Tyson Foods managers bet how many employees would get COVID, lawsuit says

Cornelia Mascio
Novembre 20, 2020

Tyson executives allegedly lobbied Iowa Gov. Kim Reynolds for Covid-19 liability protections that would shield the company from lawsuits, and successfully lobbied the governor to declare that only the state government, not local governments, had the authority to close businesses in response to the pandemic.

The wrongful death suit was originally filed this summer by Oscar Fernandez, whose father Isidro Fernandez died in April due to complications from Covid-19.
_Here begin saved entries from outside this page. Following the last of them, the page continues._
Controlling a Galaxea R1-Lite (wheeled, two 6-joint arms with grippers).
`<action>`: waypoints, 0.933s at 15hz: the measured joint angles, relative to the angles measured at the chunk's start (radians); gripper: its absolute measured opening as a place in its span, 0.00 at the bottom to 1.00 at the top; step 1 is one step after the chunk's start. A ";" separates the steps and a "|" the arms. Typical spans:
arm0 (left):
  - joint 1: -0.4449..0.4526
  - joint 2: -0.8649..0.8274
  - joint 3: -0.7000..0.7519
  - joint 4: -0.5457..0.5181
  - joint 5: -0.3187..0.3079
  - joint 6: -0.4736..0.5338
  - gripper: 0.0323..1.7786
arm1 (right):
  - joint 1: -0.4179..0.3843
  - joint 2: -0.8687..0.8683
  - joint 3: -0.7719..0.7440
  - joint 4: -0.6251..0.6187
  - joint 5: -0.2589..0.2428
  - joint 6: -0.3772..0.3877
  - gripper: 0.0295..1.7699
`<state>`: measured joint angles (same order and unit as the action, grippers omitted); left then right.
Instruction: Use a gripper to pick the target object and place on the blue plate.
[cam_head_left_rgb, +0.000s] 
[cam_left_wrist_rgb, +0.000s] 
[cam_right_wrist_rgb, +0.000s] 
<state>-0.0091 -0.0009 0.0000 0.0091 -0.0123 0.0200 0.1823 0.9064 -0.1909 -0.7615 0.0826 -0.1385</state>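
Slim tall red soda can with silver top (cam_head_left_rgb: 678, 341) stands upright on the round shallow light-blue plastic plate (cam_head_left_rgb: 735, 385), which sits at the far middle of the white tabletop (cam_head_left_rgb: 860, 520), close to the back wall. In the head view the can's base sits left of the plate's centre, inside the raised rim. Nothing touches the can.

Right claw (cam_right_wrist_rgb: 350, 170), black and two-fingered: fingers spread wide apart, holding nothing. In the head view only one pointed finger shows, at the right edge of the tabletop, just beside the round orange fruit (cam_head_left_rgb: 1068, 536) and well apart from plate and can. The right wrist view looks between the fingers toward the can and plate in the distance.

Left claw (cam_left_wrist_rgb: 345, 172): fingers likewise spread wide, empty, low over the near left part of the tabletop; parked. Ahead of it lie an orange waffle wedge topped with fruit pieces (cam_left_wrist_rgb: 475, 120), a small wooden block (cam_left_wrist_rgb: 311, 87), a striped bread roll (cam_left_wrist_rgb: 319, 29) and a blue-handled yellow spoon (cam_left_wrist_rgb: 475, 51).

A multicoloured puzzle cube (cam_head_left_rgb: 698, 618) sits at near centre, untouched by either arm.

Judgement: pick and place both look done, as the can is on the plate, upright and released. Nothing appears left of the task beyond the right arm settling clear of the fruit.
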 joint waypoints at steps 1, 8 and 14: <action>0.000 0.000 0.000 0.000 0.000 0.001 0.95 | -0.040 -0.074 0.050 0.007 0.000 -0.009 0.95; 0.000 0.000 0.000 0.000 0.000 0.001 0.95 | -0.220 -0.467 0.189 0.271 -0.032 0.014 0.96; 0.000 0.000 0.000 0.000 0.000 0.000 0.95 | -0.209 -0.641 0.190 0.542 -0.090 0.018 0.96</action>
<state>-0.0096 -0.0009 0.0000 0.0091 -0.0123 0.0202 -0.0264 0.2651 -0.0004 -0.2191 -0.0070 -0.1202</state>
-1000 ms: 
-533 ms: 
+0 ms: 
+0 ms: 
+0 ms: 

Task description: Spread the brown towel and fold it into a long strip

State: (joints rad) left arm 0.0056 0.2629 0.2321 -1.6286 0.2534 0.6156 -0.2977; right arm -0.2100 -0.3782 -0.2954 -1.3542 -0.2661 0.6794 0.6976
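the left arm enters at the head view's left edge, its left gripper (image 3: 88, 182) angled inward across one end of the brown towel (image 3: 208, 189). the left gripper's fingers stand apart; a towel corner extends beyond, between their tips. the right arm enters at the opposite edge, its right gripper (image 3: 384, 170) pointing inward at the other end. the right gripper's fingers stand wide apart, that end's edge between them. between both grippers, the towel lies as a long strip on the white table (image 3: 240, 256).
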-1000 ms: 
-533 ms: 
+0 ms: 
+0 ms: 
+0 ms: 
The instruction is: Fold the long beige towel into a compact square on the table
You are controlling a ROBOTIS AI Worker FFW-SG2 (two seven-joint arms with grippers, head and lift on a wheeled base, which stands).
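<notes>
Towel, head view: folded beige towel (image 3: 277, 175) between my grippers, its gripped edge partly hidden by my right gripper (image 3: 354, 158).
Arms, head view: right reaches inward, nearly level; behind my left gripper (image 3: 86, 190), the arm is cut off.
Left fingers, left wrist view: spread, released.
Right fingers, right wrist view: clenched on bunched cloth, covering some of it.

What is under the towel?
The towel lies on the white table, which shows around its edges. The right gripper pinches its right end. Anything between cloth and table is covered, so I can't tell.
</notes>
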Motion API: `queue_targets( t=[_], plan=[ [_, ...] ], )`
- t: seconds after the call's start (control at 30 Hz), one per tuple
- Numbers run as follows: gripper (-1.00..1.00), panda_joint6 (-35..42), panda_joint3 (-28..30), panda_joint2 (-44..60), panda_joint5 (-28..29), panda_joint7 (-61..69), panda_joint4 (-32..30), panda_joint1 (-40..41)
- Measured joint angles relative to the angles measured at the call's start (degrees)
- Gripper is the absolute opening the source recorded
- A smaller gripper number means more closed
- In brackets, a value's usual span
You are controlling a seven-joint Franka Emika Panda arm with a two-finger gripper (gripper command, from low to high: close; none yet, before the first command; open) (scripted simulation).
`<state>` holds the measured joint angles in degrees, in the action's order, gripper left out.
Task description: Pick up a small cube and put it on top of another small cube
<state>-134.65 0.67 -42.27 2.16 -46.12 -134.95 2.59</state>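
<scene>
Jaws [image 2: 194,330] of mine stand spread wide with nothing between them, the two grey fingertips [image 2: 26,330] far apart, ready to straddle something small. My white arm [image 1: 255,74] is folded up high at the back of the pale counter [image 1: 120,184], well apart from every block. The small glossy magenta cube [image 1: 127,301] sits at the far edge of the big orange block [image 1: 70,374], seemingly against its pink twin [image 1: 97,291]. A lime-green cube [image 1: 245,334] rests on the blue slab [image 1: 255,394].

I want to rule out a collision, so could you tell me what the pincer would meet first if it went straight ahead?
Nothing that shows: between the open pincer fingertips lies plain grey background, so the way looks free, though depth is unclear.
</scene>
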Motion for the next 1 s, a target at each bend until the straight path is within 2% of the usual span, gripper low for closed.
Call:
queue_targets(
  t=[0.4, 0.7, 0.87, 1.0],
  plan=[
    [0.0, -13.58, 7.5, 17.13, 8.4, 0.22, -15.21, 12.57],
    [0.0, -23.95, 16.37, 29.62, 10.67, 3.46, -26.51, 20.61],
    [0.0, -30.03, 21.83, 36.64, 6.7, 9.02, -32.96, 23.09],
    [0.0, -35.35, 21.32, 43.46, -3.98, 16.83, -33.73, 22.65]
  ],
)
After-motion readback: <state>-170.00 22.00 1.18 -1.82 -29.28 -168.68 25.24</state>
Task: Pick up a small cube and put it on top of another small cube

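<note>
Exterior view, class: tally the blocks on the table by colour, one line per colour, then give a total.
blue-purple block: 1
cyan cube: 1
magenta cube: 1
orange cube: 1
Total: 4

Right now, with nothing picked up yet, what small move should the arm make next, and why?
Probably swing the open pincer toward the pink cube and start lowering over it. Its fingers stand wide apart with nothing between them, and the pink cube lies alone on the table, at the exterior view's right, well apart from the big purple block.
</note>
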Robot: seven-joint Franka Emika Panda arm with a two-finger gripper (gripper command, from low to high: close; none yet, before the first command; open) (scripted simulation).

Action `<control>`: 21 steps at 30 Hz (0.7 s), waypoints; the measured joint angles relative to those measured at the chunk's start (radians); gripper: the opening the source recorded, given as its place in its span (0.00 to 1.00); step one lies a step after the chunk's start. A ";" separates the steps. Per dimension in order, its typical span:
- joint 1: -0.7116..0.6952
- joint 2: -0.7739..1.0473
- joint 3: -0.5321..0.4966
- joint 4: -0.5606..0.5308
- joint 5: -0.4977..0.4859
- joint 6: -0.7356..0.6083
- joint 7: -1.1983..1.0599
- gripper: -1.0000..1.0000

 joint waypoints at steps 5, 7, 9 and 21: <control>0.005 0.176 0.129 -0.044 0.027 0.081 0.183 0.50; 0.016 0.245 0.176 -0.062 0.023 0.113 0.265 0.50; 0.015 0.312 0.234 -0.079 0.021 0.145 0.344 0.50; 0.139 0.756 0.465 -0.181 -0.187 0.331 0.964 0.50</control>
According to a report from the Iowa Capital Dispatch, the lawsuit reveals that upper management at one Tyson plant in Waterloo, IA had a betting pool based around how many of their employees would contract COVID-19. At least 1,000 of the plant's 2,800 employees ended up doing so, and at least five of them died.

Tyson is being sued for fraudulent misrepresentations, gross negligence and wanton disregard for worker safety.

Fernandez claims Tyson required employees to work long hours in cramped conditions despite a coronavirus outbreak, failed to provide sufficient PPE and did not implement proper social distancing measures.

While the owner of Tyson Foods became $600 million richer during the pandemic, 11,000 of his workers got COVID-19 because they were forced back to work in unsafe and unhealthy plants as managers placed bets on how many would get sick.

According to the lawsuit, the plant manager organized a cash-buy-in, winner-take-all betting pool for supervisors and managers to wager how many plant employees would test positive for COVID-19.

Tyson Foods has two major facilities in Alabama, at Albertville and Blountsville, as well as smaller facilities.

A Tyson spokesman declined to comment on the allegations made in Fernandez's suit.

Tyson says. "We're saddened by the loss of any Tyson team member and sympathize with their families". Our top priority is the health and safety of our workers and we've implemented a host of protective measures at Waterloo and our other facilities that meet or exceed CDC and OSHA guidance for preventing Covid-19.